Тогда это было еще возможно, но потом случилось вот что.
Он только что прибыл в Чикаго на автобусе из Су-Фоллса: двадцать один год, бродяга, вероятно, приехал на демонстрацию, но мы уже этого никогда не узнаем. Выглядел он сущим оборванцем: старая кожаная куртка с потрескавшимся воротником, драный вещевой мешок, заклеенный скотчем, сбитые коричневые башмаки, в которых он прошагал не один километр, грязные темно-синие джинсы, внизу на штанинах с внешней стороны расшитые цветами по последней молодежной моде. Но полиция опознала в нем врага именно по волосам. Длинные, спутанные, они падали на воротник куртки. Парень откидывал волосы с глаз жестом, который казался наиболее воинственно настроенным консерваторам откровенно девчачьим, женственным, – в общем, пидорским. Отчего-то именно этот жест вызывал у них дикую ярость. Парень убрал со лба волосы, цеплявшиеся к усам и жесткой бороде, точно липучки. Копы решили, что это очередной местный хиппи. Волосатик – значит, все, разговор окончен.

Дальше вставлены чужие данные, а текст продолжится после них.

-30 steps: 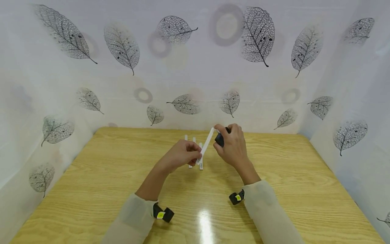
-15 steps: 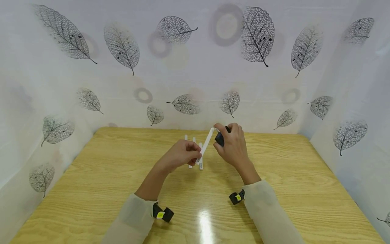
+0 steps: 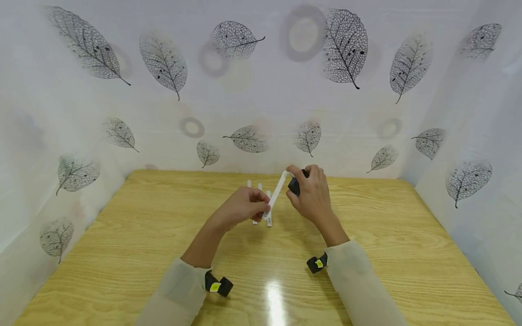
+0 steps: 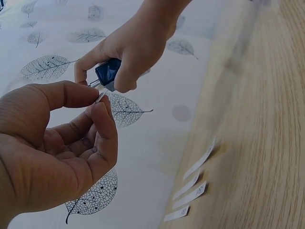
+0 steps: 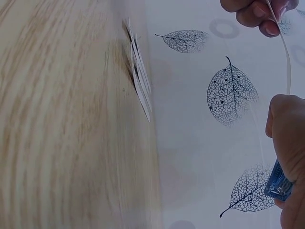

Но парень оказался неместный. А оттого нельзя было и предположить, что он выкинет. Чикагские левые, как их ни ругай, покорно давали себя арестовать. Ну, конечно, обзывались по-всякому, но в целом, когда на них надевали наручники, не сопротивлялись, – правда, в машину шли нога за ногу, а то и вовсе ложились на землю.